Per the agreement, all aforementioned amounts are to be determined at the sole, but reasonable, discretion of the Hamer Group, and judgment shall include but not be limited to monthly administrative charges. The Company has accounted for this assignment of TSLi as discontinued operations in accordance with Statement of Financial Accounting Standards ("SFAS") No. 144. Accordingly, the Company has reflected all activities related to TSLi operations as discontinued operations in the accompanying financial statements.

As a result of the discontinued operations of TSLi activities, the Company's sole activity as of December 31, 2007 and 2006 is pursuing interest in the oil and gas and precious metals industry.

On July 27, 2005, the Company authorized a name change to Frontier Energy Corp. and changed the authorized shares to 100,000,000 shares with par value of $0.001 per share. The Company also approved a 1-for -40 reverse stock split of its common stock. Accordingly, the accompanying Financial Statements have been retroactively adjusted as if the reverse stock split had occurred at the Company's inception.

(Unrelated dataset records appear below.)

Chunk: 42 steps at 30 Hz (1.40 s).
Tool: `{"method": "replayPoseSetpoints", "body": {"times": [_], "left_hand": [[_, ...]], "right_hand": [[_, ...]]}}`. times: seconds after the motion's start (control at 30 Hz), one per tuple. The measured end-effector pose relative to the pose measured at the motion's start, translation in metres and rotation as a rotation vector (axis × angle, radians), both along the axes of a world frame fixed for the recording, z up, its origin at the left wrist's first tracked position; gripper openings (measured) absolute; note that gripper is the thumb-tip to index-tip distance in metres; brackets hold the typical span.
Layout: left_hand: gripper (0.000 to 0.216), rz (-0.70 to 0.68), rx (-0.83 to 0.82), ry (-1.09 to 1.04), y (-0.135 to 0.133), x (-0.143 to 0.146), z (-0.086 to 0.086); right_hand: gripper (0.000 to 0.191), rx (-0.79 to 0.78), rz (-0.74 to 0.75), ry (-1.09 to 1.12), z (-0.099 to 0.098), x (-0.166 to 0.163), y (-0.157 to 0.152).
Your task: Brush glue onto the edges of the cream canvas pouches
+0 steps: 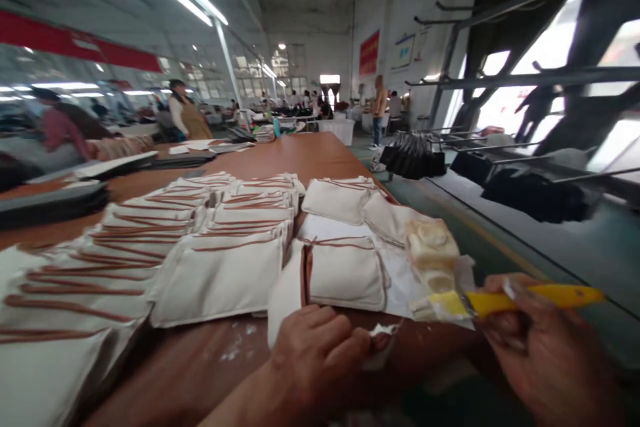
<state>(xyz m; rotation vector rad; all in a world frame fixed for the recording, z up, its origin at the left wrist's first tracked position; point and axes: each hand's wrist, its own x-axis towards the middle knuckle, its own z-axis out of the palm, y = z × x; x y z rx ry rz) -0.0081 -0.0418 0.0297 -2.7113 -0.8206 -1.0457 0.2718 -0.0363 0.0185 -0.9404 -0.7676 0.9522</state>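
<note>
My right hand [545, 353] is closed on a brush with a yellow handle [530, 299]; its bristle end rests by a pale plastic glue container [431, 255] at the table's right edge. My left hand [316, 353] is curled, fingers pressed on the near edge of a white fabric piece [285, 300]. Just beyond it lies a white padded piece with brown trim [346, 273] on a white sheet [400, 273].
Overlapping rows of white padded pieces with brown edging [200, 227] cover the brown table [310, 153]. Dark flat stacks [55, 200] lie at far left. Several people stand or sit in the background. Racks of dark hanging items [415, 157] line the right aisle.
</note>
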Motion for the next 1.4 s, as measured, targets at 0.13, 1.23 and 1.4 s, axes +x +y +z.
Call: {"method": "replayPoseSetpoints", "body": {"times": [0.13, 1.23, 1.4], "left_hand": [[0.028, -0.121, 0.235, 0.139, -0.003, -0.003, 0.012], [0.026, -0.141, 0.270, 0.169, -0.003, -0.003, -0.005], [0.007, -0.124, 0.200, 0.088, 0.021, 0.005, 0.002]], "right_hand": [[0.022, -0.013, 0.026, 0.087, 0.011, -0.002, -0.009], [0.022, 0.211, 0.482, -0.627, 0.008, -0.008, -0.018], [0.015, 0.141, 0.064, -0.163, 0.015, 0.014, -0.013]]}}
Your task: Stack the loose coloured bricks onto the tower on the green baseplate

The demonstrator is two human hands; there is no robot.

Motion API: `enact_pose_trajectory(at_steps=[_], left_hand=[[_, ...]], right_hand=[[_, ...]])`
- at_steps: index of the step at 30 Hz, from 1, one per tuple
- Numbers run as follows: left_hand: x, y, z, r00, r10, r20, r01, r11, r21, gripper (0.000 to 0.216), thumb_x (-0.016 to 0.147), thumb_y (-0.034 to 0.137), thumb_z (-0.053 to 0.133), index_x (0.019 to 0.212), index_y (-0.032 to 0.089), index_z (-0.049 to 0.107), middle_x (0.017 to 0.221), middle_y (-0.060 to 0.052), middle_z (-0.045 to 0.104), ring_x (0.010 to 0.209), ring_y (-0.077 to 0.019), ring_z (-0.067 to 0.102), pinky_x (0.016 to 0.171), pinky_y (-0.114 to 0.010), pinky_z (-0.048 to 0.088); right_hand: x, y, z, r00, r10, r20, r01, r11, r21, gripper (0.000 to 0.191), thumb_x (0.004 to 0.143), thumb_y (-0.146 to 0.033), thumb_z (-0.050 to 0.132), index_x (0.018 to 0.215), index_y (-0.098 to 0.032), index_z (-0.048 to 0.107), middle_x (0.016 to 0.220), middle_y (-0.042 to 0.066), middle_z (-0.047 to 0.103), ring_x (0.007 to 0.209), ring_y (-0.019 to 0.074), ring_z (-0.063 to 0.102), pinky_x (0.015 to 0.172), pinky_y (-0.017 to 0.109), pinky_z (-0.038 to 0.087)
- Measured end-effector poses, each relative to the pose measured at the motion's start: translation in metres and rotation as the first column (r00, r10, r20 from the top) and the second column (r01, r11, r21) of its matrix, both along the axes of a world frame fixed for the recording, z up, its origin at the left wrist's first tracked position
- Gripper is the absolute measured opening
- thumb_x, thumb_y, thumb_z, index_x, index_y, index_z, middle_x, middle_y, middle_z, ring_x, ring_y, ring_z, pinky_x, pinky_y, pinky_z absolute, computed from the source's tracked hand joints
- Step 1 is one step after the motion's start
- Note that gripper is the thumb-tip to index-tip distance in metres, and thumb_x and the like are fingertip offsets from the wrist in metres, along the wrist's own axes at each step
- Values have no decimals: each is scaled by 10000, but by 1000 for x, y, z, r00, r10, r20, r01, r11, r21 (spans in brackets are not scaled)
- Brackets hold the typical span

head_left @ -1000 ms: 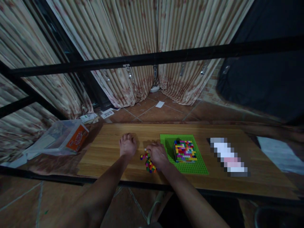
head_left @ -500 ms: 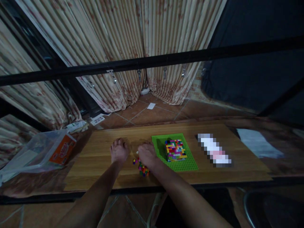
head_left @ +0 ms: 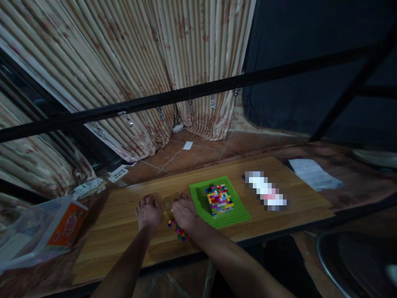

The Company formed FEC Holdings, Corp ("FEC"), as a Canadian subsidiary to facilitate the agreement with Angel Exploration, FEC incurred some exploration costs, primarily connected to the Angels Exploration Fund, Inc. outlined in Note 4. Following the cancellation of the agreement with Angel Exploration, Frontier entered into a proposed merger negotiations with Sol-Terra Energy, Inc After the termination of the Sol-Terra Energy, Inc. merger negotiations, FEC ceased operations in 2006.

On January 19, 2005, the Company entered into an Assignment and Assumption Agreement ("Agreement") with a Company that holds and Option Purchase Agreement ("Contract") for purchase and sale of property in British Columbia, Canada.

In consideration for the Agreement, the Company issued 246,461 shares of common stock valued at $80,000. As of December 31, 2005, the Company had fully impaired the $80,000 interest.